ECLI:NL:RBLEE:2007:BC1615
Rechtbank Leeuwarden
- Eerste aanleg - meervoudig
- G. Bracht
- G.C. Koelman
- H. van der Werff
- Rechtspraak.nl
Stalking en bedreiging van ex-vriendin met brandstichting
In deze zaak heeft de Rechtbank Leeuwarden op 20 december 2007 uitspraak gedaan in een strafzaak tegen een verdachte die beschuldigd werd van stalking en bedreiging van zijn ex-vriendin. De verdachte, geboren in 1974 en thans gedetineerd, werd bijgestaan door zijn advocaat, mr. A. van den Oever. De rechtbank heeft het onderzoek ter terechtzitting gehouden op 6 december 2007. De officier van justitie vorderde onder andere een gevangenisstraf van acht maanden, waarvan drie maanden voorwaardelijk, en bijzondere voorwaarden zoals toezicht door Verslavingszorg Noord Nederland.
De rechtbank heeft de verdachte gedeeltelijk vrijgesproken van het onder 2 primair telastegelegde, maar achtte het onder 1 primair en onder 2 subsidiair telastegelegde bewezen.

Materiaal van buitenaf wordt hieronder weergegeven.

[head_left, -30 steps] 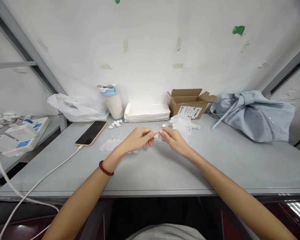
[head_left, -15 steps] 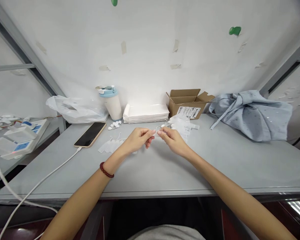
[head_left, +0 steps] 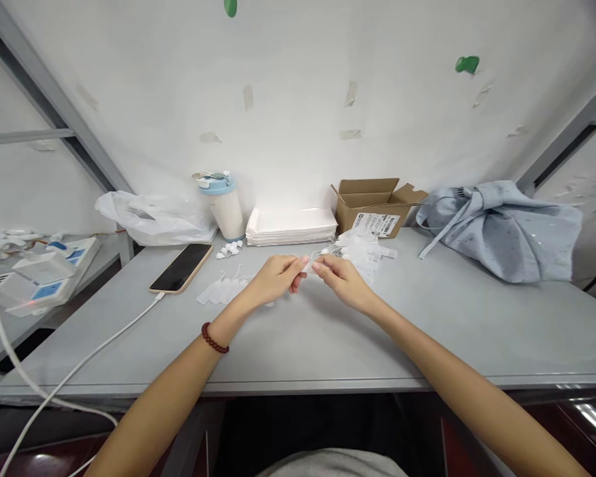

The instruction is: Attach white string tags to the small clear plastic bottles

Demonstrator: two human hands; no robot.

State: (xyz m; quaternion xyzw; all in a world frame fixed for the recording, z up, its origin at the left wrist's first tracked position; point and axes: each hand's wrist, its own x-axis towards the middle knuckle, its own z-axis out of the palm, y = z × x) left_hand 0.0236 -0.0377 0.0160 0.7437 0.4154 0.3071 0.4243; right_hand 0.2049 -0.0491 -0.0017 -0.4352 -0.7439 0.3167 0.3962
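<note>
Over the middle of the table, my left hand (head_left: 277, 275) pinches a small translucent white tag (head_left: 308, 267) between thumb and fingers. My right hand (head_left: 346, 281) is closed in a pinch at the other side of the same tag, fingertips almost meeting the left ones. A thin white string loops up near the fingers. Beyond my right hand lies a pile of similar tags (head_left: 362, 248) with strings. More tags (head_left: 223, 290) are spread in a row left of my left hand, partly hidden by it. Small white pieces (head_left: 229, 249) form a little heap behind them.
At the back stand a cup with a blue lid (head_left: 227, 211), a stack of white trays or envelopes (head_left: 291, 225) and an open cardboard box (head_left: 372, 211). A phone (head_left: 181, 268) on a white cable (head_left: 94, 354), a plastic bag (head_left: 156, 218) and a grey-blue cloth bag (head_left: 506, 232) flank them.
Both hands stay almost in place, still pinching at the tag. The left thumb and right fingertips have shifted slightly, and more of the tag shows between them. The view has moved a little.
</note>
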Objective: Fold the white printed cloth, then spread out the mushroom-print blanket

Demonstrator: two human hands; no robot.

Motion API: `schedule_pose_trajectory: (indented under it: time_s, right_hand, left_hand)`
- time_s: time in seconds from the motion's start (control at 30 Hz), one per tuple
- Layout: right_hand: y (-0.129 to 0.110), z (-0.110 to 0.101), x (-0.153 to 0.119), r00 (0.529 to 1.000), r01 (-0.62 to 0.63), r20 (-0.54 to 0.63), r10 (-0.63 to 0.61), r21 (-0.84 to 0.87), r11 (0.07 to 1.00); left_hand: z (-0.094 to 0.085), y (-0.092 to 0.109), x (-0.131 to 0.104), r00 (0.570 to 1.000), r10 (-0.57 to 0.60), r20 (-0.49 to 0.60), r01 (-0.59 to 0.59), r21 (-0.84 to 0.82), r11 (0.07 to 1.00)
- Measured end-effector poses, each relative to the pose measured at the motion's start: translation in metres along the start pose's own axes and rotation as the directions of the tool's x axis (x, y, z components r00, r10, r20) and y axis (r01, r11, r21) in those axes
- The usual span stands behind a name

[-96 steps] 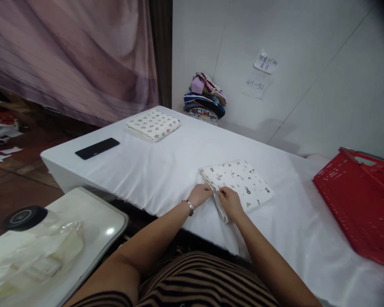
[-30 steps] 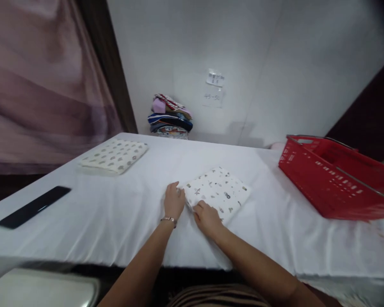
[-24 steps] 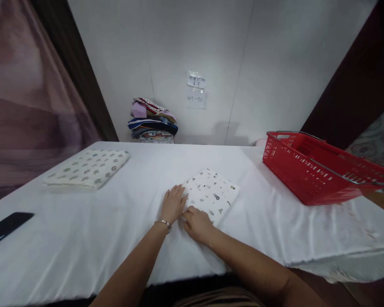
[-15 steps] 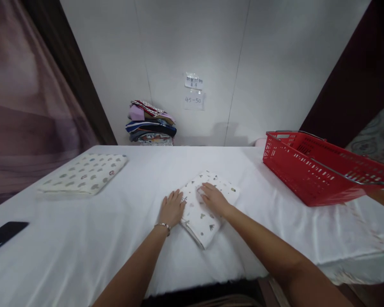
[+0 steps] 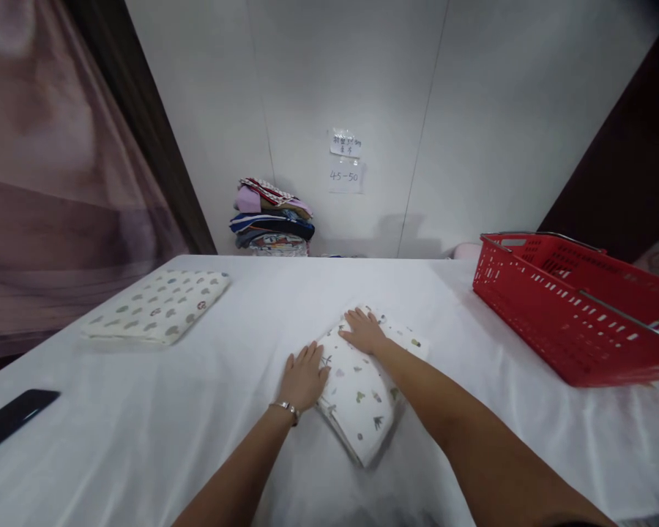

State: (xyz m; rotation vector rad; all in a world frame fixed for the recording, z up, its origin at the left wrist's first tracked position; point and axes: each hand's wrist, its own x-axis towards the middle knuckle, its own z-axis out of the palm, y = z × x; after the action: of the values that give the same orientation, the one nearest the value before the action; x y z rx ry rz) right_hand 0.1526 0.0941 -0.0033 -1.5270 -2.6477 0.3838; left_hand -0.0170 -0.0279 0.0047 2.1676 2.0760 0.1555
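A folded white cloth [image 5: 356, 388] with small plant and shape prints lies at the middle of the white-covered table, one corner toward me. My left hand [image 5: 303, 377], with a bracelet at the wrist, rests flat on the cloth's left edge, fingers spread. Farther back on the same cloth lies my right hand [image 5: 364, 331], palm down with its fingers apart. Neither hand grasps anything. My right forearm hides part of the cloth's right side.
On the left of the table [image 5: 198, 395] lie a second folded cloth [image 5: 159, 306] with grey prints and a black phone [image 5: 16, 417]. A red basket [image 5: 560, 315] stands at the right. Behind the table is a pile of folded fabrics [image 5: 274, 219] by the wall.
My right hand has slid a little toward the far corner of the cloth, and its fingers lie flatter. The whole view has shifted slightly, so the table items appear farther right and lower.
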Motion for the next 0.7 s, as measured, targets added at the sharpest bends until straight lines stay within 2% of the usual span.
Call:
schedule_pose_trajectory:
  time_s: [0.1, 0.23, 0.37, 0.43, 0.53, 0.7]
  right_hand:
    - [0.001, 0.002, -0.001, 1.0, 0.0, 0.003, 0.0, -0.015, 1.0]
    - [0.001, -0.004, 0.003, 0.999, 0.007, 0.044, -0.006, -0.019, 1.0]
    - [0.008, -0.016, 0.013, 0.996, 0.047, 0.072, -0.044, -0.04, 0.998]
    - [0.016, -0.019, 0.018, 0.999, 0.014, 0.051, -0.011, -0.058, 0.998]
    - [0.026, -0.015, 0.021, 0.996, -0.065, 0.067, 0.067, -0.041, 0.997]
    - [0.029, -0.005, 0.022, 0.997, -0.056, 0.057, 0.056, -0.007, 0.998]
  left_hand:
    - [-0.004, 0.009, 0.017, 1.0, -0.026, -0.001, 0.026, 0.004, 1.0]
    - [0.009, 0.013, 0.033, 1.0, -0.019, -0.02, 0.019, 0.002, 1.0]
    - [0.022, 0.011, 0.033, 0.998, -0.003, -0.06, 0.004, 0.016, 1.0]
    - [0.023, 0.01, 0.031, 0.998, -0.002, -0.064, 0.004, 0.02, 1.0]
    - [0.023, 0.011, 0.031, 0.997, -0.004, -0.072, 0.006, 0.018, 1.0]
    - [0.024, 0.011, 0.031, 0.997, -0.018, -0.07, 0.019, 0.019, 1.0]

De verdachte heeft in de periode van 1 mei 2007 tot en met 22 augustus 2007 stelselmatig inbreuk gemaakt op de persoonlijke levenssfeer van zijn ex-vriendin. Dit omvatte onder andere het zich op haar erf bevinden, het aanbrengen van vernielingen en het inspreken van bedreigende berichten op haar voicemail. De rechtbank oordeelde dat de verdachte zich niet kon beroepen op het feit dat hij een sleutel had van de schuur, aangezien dit de wederrechtelijkheid van zijn handelen niet wegneemt.

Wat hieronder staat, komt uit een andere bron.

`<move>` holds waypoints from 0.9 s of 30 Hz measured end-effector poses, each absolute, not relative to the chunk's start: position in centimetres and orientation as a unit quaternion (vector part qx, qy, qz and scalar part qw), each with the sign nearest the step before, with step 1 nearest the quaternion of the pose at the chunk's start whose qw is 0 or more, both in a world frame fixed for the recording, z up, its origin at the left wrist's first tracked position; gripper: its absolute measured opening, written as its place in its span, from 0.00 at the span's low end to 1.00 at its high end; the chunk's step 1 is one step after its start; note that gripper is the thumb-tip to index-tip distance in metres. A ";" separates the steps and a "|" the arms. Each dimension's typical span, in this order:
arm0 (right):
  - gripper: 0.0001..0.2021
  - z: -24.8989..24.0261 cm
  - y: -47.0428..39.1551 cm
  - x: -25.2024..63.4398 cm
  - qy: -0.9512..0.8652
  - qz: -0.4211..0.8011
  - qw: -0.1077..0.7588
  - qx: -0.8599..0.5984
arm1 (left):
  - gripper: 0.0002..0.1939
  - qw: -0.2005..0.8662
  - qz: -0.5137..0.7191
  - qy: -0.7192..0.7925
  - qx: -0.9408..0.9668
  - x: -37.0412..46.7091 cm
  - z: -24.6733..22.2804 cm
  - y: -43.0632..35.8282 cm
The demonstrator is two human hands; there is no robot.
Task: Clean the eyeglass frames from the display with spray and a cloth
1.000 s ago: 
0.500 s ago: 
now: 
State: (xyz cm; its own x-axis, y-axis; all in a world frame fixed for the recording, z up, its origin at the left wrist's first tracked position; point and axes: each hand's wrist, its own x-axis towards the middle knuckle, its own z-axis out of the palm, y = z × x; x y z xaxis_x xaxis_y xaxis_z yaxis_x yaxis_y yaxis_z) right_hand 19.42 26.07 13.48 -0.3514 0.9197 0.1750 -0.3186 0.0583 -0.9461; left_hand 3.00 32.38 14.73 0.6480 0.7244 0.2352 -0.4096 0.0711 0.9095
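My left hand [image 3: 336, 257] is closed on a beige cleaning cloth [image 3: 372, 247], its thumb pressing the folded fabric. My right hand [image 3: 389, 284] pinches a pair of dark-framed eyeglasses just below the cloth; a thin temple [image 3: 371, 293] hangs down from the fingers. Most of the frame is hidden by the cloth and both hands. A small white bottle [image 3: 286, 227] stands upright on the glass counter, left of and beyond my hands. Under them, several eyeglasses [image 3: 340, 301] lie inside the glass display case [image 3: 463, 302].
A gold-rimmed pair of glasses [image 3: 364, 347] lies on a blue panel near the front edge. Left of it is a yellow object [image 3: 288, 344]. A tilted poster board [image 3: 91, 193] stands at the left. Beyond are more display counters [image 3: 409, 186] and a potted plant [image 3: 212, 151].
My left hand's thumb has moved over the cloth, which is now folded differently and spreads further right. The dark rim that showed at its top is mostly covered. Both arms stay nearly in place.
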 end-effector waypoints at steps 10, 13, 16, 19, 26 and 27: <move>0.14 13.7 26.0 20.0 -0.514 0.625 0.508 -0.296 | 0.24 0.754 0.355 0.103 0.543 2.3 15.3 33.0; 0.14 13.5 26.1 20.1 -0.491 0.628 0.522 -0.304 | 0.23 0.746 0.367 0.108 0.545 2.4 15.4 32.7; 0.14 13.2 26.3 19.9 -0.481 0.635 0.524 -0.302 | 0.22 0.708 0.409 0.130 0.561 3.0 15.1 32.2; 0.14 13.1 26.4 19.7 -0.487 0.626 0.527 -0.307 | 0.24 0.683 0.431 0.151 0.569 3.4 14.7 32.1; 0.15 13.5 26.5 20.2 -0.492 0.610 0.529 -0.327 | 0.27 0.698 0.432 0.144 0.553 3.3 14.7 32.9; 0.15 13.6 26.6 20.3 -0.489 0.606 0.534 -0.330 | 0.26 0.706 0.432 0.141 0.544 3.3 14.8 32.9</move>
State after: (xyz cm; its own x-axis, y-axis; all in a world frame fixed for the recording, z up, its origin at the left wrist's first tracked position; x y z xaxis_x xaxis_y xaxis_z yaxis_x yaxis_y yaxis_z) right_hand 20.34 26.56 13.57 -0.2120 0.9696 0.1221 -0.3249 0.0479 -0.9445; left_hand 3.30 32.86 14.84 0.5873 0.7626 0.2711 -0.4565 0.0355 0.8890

De rechtbank heeft de verdachte veroordeeld tot een gevangenisstraf van 206 dagen, met een voorwaardelijk gedeelte van 90 dagen. Daarnaast zijn er bijzondere voorwaarden opgelegd, waaronder een contactverbod met de ex-vriendin en reclasseringstoezicht. De rechtbank heeft ook gelet op de persoonlijke omstandigheden van de verdachte, waaronder zijn gezondheidsproblemen en alcoholprobleem, en heeft besloten dat een langere detentie dan het voorarrest niet op zijn plaats is. De uitspraak is gedaan door een meervoudige kamer, bestaande uit mr. G. Bracht, mr. G.C. Koelman en mr. H. van der Werff, en is openbaar uitgesproken op 20 december 2007.